L’objet technologique se présente au regardeur dans un pur présent, tout en faisant toujours référence au futur. Dans leurs propos, il existe une positivité du futur, en ne se tournant jamais vers des dystopies possibles. Le discours de l’ingénieur relève presque du performatif : tout en parlant il fabrique ses objets toujours plus sophistiqués. Nous sommes passés des années 1960/70 d’une surabondance des formes à un minimalisme technique où tout se doit d’être compact, de renfermer un maximum d’énergie et de fonctionnalités sur des objets miniatures.
La mythologie des équipements retombe malheureusement aussi rapidement qu’elle s’est élevée.

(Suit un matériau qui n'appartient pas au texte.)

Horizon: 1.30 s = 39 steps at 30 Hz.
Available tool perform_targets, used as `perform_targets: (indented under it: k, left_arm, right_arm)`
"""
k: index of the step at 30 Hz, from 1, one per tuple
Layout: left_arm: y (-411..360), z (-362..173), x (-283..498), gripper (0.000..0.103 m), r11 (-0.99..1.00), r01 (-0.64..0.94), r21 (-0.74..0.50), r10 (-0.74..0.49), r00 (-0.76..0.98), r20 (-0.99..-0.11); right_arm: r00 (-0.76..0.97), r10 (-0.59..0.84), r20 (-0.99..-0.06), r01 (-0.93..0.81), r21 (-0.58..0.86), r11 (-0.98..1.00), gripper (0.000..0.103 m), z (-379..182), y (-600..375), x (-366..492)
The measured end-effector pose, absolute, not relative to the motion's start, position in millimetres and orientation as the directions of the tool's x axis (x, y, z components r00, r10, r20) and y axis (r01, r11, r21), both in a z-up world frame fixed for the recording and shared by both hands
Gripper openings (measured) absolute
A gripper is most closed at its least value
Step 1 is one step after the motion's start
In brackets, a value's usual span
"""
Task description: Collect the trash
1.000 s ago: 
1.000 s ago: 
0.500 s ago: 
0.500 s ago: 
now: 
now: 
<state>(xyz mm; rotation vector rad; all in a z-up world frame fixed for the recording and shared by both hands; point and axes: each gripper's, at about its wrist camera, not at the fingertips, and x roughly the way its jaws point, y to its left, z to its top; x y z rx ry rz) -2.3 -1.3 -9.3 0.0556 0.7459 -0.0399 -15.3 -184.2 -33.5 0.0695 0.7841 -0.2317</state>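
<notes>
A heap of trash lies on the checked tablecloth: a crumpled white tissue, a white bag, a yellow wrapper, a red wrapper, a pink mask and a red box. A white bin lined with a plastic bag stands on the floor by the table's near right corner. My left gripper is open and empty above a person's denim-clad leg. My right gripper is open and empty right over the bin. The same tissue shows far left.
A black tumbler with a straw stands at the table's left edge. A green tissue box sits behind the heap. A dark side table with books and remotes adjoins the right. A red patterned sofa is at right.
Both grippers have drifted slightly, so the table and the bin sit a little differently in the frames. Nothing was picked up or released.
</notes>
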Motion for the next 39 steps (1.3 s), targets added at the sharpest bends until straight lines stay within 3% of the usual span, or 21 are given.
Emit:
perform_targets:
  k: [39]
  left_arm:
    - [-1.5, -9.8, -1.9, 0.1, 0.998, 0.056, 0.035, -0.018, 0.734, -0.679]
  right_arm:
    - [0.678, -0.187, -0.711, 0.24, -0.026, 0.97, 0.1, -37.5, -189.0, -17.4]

Au bout de quelques mois, le mythe s’épuise pour ne laisser la place qu’à un simple objet qui ne fait plus briller le regard. Une fois au rebut, il perd toute sa magie que quelques historiens des techniques feront revivre durant l’espace d’un livre ou d’une exposition.
Le vintage est, lui, un peu particulier. L’objet vintage, on l’aura compris, se situe dans une autre temporalité que le high tech. Le vintage fait appel à un âge d’or, à un paradis perdu, à un temps ayant atteint son point culminant dans un passé proche ou lointain, que l’on ne retrouvera, justement, que grâce à cet objet portant les traces de ce passé que l’on ne peut faire revivre. Il en est ainsi, par exemple, du disque vinyle représentant l’apogée du son analogique.
Par ailleurs, presque personne n’échappe à la pensée animiste, cette pensée des premiers âges de l’humanité. Et nous projetons dans les objets nos diverses croyances enfouies au plus profond de notre inconscient. Ainsi les ingénieurs trouvent-ils beaux les objets qu’ils fabriquent. Certains vont jusqu’à dire qu’une usine est jolie. Nous sommes donc là dans un relativisme total où l’esthétique d’une usine équivaut à l’esthétique d’une peinture.
Ingénierie et pensée fonctionnaliste
A partir du moment où l’ingénieur se positionne en tant qu’esthète, se profile alors un univers dont certains ne veulent pas. Si l’on s’est habitué à l’esthétique du Centre Georges Pompidou, il n’en reste pas moins que ce musée possède l’esthétique d’une vulgaire usine. C’est à cela que nous fait aboutir le triomphe de l’ingénieur. Le fonctionnalisme poussé à son paroxysme nous fait déboucher sur un monde inhumain.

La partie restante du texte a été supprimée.